Actualización para abogados y/o periodistas y/o funcionarios


Cuando alguien es embargado por una deuda impaga sólo se entera yendo a la cuenta o al cajero automático. Caso contrario quien fue víctima de engaño o es acreedor no puede cobrar ya que el victimario podría vaciar sus cuentas para que el descuento no se realice.

De nada sirve enrostrarle al trabajador bancario, a modo de reclamo, que uno es funcionario del gobierno provincial.

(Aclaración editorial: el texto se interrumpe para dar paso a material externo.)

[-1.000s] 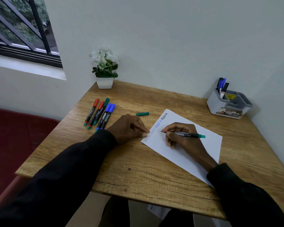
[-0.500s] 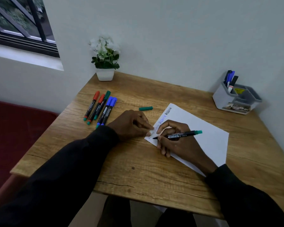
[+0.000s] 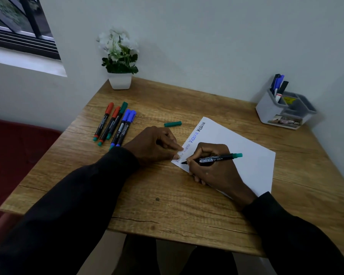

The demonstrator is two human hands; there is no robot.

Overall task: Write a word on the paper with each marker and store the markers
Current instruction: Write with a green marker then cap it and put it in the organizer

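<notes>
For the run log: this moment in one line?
writing; right hand grips green-ended black marker, tip on white paper sheet; left hand presses paper edge; green cap on wooden table

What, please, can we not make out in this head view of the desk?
Head view only:
Words on the paper nearest the left hand: too small and blurred.
Paper's near edge: hidden under the right hand holding the green marker.
Organizer: its wall hides the lower halves of the markers inside; count unclear.
</notes>
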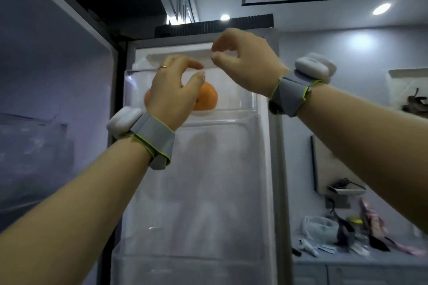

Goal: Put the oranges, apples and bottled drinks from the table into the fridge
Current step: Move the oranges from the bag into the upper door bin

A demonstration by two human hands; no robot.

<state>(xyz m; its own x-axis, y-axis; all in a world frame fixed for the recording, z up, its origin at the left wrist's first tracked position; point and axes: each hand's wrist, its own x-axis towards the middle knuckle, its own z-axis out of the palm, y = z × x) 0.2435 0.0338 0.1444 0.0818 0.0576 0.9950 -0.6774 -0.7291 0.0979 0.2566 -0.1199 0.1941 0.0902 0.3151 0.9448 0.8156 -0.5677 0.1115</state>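
Note:
The fridge door stands open in front of me, its inner side with clear shelves facing me. An orange sits in the top door shelf. A second orange shows as a sliver behind my left hand. My left hand is raised in front of that shelf, fingers curved and apart, holding nothing. My right hand hovers higher, near the flap above the shelf, fingers loosely curled and empty. Both wrists wear grey bands with white devices. No apples or bottles are in view.
The other fridge door rises at the left. A counter at the lower right carries a plastic bag, cables and small items. A lower door bin sits below. Ceiling lights shine above.

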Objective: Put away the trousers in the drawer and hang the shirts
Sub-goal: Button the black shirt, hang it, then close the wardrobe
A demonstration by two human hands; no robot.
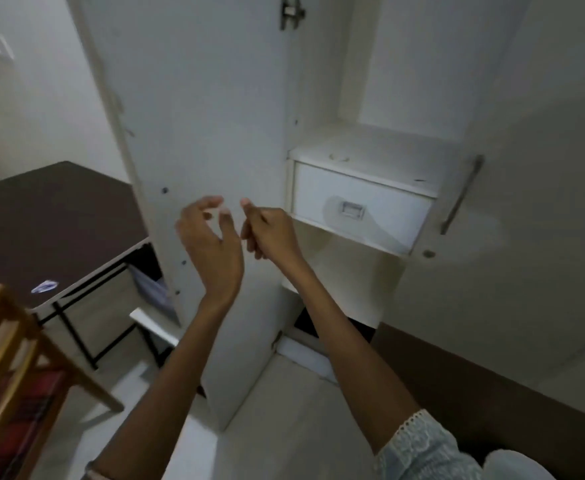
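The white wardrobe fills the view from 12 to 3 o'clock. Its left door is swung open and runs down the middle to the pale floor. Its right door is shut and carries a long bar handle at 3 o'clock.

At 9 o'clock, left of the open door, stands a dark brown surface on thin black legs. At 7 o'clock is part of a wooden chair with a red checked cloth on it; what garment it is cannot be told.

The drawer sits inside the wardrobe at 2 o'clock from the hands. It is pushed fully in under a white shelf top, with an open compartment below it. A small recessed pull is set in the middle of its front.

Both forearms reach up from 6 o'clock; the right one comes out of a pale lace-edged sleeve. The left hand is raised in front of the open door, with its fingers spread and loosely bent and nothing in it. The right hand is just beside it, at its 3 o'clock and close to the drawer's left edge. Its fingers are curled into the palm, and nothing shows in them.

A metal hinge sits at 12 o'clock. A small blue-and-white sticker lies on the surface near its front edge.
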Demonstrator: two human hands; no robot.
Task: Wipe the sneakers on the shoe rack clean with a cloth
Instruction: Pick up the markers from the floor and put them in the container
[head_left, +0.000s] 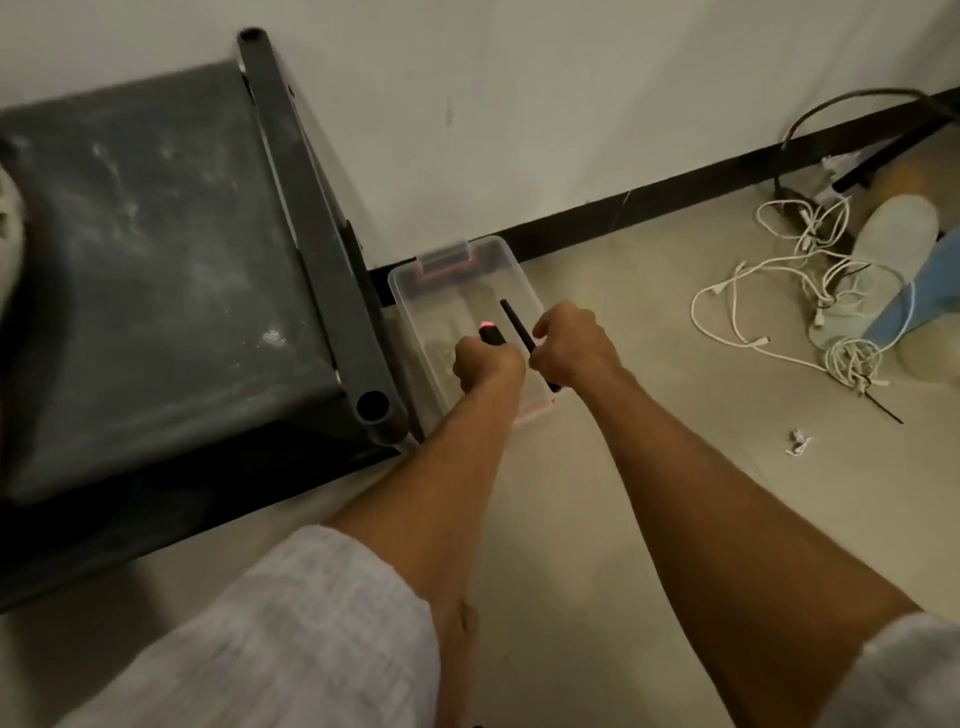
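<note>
While left hand (488, 364) and right hand (571, 345) grip black tools (515, 325), 3 o'clock of the shoe rack (156, 260), a cloth seems needed next.

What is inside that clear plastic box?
Through the clear box only faint greyish patches show, too blurred to name. The left hand, gripping a black device, and right hand, gripping a black rod, cover its near half.

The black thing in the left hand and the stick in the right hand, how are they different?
The stubby black thing in the left hand is short and thick; the black stick in the right hand is long and thin. The stubby thing's tip glows red; the stick shows no light. Both are black and gripped over the clear box.
</note>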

El empleado bancario sólo le informará que su cuenta ha sido embargada.

Tampoco es útil levantar el dedito índice como si fuese un viejo radical discurseando -mucho menos si son las dos de la tarde de un viernes en Santa Fe- pidiendo explicaciones sobre quién pidió cobrar la deuda que generó el embargo, por más que uno haya sido conductor de un programa en Canal 13 de Santa Fe.

Si las personas son así de inflexibles a esa hora y ante una orden judicial, mucho más lo son los cajeros automáticos: Se niegan a entregar dinero por más que uno presente credenciales de ex Director de un portal de noticias en internet o un periódico de papel -todo aparentemente enajenado- a aquellas personas que ya no tienen fondos porque fueron embargados.

Tampoco servirá que uno reflote su viejo título de abogado para solicitar información: ¡Son las 14.00 hs. del 6 de mayo y el embargo te entró un día antes! De haberle pagado en tiempo y forma al trabajador periodista nada malo hubiera, o hubiese, ocurrido.

¿Qué nos deja esto de enseñanza Compañeros? Si uno tiene berretín de convertirse en multimedio conviene pagar lo que corresponde y a tiempo a los empleados, que a su vez son colegas periodistas, aunque no siempre abogados ni mucho menos funcionarios provinciales.